A faithful copy is required: transcribe each line below exactly, minus the pictures.

## Source data
^^^^^^^^

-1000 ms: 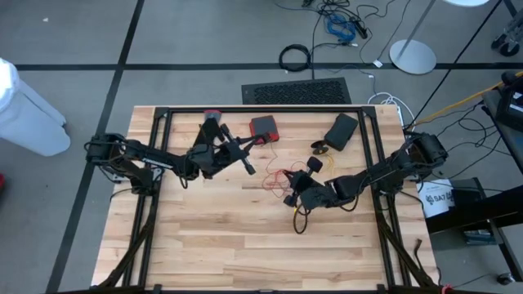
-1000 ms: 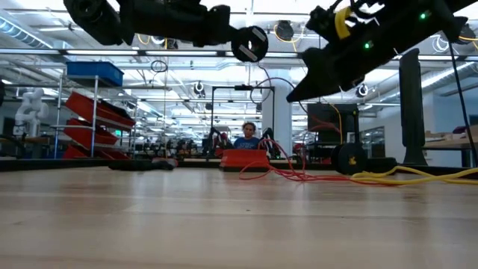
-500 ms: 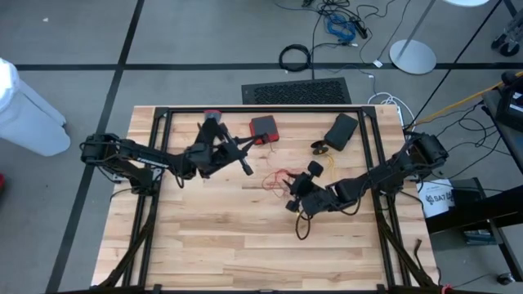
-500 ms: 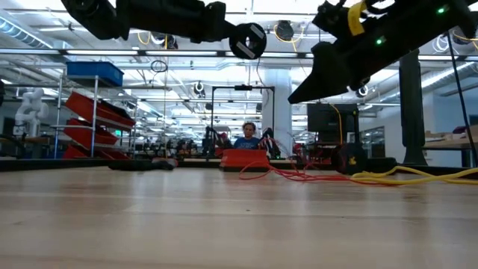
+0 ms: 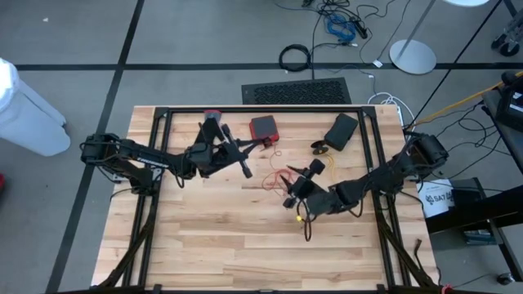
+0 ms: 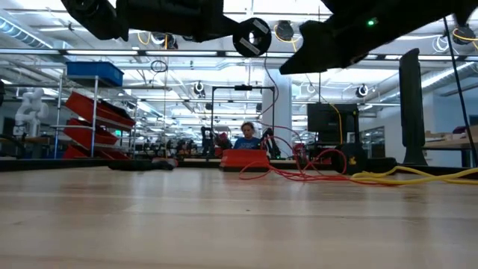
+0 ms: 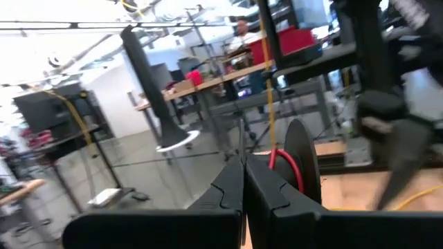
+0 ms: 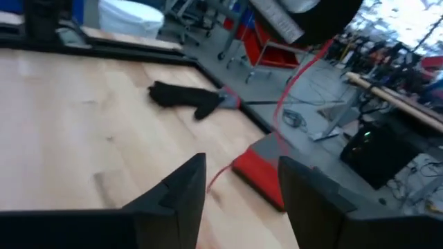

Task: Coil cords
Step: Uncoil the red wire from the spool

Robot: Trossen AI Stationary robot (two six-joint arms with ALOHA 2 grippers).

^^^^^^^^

## Written response
-1000 ms: 
-1000 ms: 
-500 ms: 
-500 ms: 
+0 ms: 
+0 ms: 
+0 ms: 
+0 ms: 

Task: Coil cords
Step: Uncoil the red wire from the spool

Robot: Trossen AI Stationary robot (two six-joint arms with ALOHA 2 grippers).

This is the complete output.